If you opt in to "Let Zen see", camera frames are processed in WebAssembly on this device by Google's MediaPipe Face Landmarker. Frames never leave the browser. Only the derived label (calm / steady / elevated) and three numeric signals (blink rate, brow tension, head motion) are read by the rest of the app, and even those stay local. Tap Stop to release the camera; it is also released automatically when you navigate away.

On-device breath + tap (mic, opt-in)

Two surfaces ask for your microphone, both opt-in, both stay local:
  • Live-mic box breath at /anxiety. The breathing circle follows your actual breath envelope (Web Audio analyser reading time-domain RMS). The number we keep is a single smoothed scalar between 0 and 1.
  • CPR practice mode at /emergency/drill. The phone listens for your tap on a hard surface so it can score your tempo against the 100-120 BPM target. The only state we keep is a list of peak timestamps.
We never record a buffer to disk, never upload a sample, never run speech-to-text. The audio stream and AudioContext are released the moment you tap Stop or navigate away.

On-device Gemma 4 E2B

Optional. If you tap "Enable Gemma 4 E2B", the browser downloads Google's official Gemma 4 E2B Web `.task` file (~1.9 GB) from a public Hugging Face mirror. Once cached, the model runs entirely in WebGPU on this device. We never see prompts or replies.

Emergency mode

Online: each protocol step is paraphrased by Gemma 4 (cloud) and audited by Gemini Flash. We send only the verbatim Red Cross / AHA / WHO step text and the candidate paraphrase, no user identifier. Offline: the page reads verbatim protocol from a local cache. Either way, the spoken voice tries the cached Charon WAV first and falls back to the browser's Web Speech only if no cached audio exists for that step.
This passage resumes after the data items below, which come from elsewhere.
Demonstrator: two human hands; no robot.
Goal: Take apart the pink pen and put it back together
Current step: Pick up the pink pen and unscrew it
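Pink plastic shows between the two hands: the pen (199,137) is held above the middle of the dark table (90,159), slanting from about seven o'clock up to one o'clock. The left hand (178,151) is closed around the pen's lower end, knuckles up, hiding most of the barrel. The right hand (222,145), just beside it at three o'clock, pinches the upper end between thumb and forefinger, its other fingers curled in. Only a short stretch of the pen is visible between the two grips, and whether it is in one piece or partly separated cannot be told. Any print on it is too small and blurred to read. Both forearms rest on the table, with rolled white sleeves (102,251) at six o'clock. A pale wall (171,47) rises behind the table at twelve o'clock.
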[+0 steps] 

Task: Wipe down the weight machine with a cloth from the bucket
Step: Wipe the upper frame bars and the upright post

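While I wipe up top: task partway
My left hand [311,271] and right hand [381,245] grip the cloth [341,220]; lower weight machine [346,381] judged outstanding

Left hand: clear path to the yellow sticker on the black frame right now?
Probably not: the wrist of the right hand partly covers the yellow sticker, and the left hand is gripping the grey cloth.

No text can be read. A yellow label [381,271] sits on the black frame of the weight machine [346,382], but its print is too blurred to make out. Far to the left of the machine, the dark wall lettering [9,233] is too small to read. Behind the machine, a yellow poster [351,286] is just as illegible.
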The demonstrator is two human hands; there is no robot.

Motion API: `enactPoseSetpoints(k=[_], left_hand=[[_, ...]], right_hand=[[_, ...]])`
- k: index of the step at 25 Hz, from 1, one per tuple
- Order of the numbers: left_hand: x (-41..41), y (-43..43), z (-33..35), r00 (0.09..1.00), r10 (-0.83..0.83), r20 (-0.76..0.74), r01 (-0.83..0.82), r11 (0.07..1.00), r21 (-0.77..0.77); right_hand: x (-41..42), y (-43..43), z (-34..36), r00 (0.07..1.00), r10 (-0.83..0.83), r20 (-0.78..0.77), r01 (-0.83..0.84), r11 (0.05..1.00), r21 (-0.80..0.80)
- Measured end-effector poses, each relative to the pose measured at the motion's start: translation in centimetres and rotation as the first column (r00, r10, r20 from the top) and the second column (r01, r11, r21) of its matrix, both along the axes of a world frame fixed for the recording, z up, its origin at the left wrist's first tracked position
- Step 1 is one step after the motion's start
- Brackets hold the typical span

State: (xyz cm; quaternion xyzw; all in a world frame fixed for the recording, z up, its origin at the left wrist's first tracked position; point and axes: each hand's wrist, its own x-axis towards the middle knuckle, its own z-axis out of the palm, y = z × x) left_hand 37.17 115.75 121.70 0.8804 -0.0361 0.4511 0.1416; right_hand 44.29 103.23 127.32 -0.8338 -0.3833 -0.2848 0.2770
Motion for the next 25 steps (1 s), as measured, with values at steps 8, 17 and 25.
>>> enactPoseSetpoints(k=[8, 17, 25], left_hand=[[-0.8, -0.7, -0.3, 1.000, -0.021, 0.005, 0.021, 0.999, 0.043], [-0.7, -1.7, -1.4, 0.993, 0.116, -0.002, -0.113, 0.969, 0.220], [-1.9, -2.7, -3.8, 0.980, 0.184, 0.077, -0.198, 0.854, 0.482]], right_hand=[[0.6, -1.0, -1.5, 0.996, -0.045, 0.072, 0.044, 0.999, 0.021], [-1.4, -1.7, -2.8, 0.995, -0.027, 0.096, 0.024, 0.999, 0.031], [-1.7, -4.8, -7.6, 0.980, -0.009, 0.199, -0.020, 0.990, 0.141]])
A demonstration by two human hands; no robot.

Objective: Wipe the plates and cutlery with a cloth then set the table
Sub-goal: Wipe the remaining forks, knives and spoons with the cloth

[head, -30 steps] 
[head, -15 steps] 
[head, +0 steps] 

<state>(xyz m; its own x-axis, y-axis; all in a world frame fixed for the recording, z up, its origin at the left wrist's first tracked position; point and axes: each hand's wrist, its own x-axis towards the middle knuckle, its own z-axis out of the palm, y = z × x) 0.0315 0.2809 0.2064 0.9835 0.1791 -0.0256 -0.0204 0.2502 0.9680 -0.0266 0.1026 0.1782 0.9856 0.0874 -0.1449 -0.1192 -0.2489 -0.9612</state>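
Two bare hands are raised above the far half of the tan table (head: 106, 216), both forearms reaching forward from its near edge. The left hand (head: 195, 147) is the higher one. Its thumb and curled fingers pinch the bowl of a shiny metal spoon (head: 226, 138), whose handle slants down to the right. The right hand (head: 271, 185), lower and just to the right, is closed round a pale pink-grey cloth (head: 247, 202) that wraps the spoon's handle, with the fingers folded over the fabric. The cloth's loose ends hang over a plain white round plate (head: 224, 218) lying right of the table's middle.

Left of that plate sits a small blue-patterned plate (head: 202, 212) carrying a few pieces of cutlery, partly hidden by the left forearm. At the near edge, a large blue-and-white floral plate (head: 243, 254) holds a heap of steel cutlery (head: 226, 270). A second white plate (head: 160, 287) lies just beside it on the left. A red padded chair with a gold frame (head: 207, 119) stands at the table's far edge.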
Country detection (for the Call button)

On first visit we make exactly one HTTPS request to ipapi.co/country/ to determine the right emergency-services number (112, 999, 911, etc). The response is a two-letter country code and is cached in localStorage so subsequent visits do not re-query. No precision lookups, no city-level data.

What we do not do

No analytics. No third-party trackers. No advertising SDKs. No cookies that survive the session beyond the localStorage entries listed above. No A/B testing tools. No session recording. No crash-reporting service. The Vercel logs retain access timestamps and IPs for 24 hours per Vercel's standard policy; those logs are not joined to any user identifier we hold.

Where the data lives

  • IndexedDB · zen-journal: your check-ins.
  • IndexedDB · zen-tts: cached spoken WAVs (24 MB cap, oldest evicted first).
  • IndexedDB · zen-drills: which of CPR / Choking / AED / Recovery / FAST drills you have completed, last timestamp + counter. Five rows maximum.
  • IndexedDB · MediaPipe internal: the on-device Gemma 4 E2B weights when loaded.
  • localStorage · country code: two-letter country code for the emergency-services Call button.
  • localStorage · AED cache: last AED locator result (three nearest defibrillators + your lat/lon). ~4 KB, refreshes every 24 hours.
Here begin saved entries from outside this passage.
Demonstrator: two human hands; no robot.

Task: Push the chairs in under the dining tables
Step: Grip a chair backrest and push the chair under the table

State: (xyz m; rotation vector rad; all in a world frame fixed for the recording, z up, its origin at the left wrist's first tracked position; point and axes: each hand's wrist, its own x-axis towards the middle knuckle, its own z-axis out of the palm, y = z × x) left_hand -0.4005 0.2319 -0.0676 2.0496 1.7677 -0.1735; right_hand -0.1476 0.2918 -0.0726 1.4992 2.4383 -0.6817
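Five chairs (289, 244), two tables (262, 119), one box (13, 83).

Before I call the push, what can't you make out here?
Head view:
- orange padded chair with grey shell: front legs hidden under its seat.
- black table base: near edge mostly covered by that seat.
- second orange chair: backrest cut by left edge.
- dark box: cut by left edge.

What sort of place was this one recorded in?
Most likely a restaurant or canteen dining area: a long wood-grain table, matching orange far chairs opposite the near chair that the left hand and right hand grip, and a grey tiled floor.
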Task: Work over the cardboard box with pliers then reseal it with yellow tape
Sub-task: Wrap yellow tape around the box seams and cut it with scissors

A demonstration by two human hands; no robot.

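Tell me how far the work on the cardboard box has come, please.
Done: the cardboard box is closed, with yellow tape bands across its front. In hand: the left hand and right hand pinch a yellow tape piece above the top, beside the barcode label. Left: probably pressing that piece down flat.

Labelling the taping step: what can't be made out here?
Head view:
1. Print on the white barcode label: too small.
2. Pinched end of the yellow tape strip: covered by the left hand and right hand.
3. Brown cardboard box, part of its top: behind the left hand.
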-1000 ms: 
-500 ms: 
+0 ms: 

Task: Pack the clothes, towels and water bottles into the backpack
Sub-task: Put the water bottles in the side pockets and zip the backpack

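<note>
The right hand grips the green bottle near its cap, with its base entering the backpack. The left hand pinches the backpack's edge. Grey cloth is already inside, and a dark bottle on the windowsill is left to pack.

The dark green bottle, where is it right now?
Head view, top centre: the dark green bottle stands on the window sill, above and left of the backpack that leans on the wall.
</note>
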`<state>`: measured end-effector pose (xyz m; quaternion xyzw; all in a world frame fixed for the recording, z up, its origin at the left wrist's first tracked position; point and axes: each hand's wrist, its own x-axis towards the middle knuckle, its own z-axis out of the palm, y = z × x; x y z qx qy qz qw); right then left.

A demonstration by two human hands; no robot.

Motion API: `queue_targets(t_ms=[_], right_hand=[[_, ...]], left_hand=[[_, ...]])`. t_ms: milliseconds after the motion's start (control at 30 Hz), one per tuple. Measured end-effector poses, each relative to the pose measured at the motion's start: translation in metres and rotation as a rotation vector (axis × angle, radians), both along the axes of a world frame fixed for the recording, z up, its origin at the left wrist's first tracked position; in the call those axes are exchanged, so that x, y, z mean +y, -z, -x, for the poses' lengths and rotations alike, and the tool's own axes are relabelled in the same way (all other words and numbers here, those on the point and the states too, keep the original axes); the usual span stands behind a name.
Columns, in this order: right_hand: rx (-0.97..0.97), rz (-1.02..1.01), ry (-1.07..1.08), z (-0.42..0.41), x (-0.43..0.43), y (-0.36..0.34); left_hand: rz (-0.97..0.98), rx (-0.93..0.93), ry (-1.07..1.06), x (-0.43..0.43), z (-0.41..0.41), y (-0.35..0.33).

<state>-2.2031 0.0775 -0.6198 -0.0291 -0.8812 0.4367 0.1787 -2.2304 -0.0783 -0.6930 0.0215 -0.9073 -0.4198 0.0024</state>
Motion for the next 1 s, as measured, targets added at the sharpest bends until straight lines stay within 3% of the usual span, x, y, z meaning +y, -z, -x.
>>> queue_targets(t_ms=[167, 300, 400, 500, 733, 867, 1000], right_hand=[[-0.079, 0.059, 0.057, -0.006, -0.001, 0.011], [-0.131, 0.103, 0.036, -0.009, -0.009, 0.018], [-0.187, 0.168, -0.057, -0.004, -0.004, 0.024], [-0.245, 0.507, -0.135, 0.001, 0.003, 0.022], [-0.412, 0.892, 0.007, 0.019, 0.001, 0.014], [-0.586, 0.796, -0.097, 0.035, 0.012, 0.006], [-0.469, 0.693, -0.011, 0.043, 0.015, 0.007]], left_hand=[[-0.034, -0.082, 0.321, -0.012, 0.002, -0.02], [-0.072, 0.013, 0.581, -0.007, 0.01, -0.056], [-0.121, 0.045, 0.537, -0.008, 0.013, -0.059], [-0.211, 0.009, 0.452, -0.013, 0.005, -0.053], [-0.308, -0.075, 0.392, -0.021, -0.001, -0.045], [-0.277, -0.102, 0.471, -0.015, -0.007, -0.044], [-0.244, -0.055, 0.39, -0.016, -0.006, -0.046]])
AED locator (location, opt-in)

Visiting /emergency/aed asks your browser for one-shot location. That lat/lon is sent exactly once per page mount to OpenStreetMap's Overpass API to query nodes tagged emergency=defibrillator. We do not log or store the location on a server. The result caches locally so a return visit shows something instantly while the fresh lookup runs in the background. Clear it from Settings > Clear practice history.

Population-level guidance, not diagnosis

Zen is a coach, not a clinical device. The emergency mode reads verbatim from open-licensed Red Cross / AHA / WHO protocols; it is a tool to support a bystander, not a replacement for emergency services. Always call 112, 999, 911, 119 (or your local equivalent) first.

About the character

Zen is one character in the Aqi library, designed to feel calm, low-energy, and ADHD-aware. Charon (the voice) and the mascot's mood-reactive face are part of how the product earns trust: a face you have heard thirty times this month is a face you do not freeze in front of when something goes wrong. Other characters for chronic-pain, anxiety grounding, and kids' first-aid are in v0.2 roadmap; they share the same on-device runtime.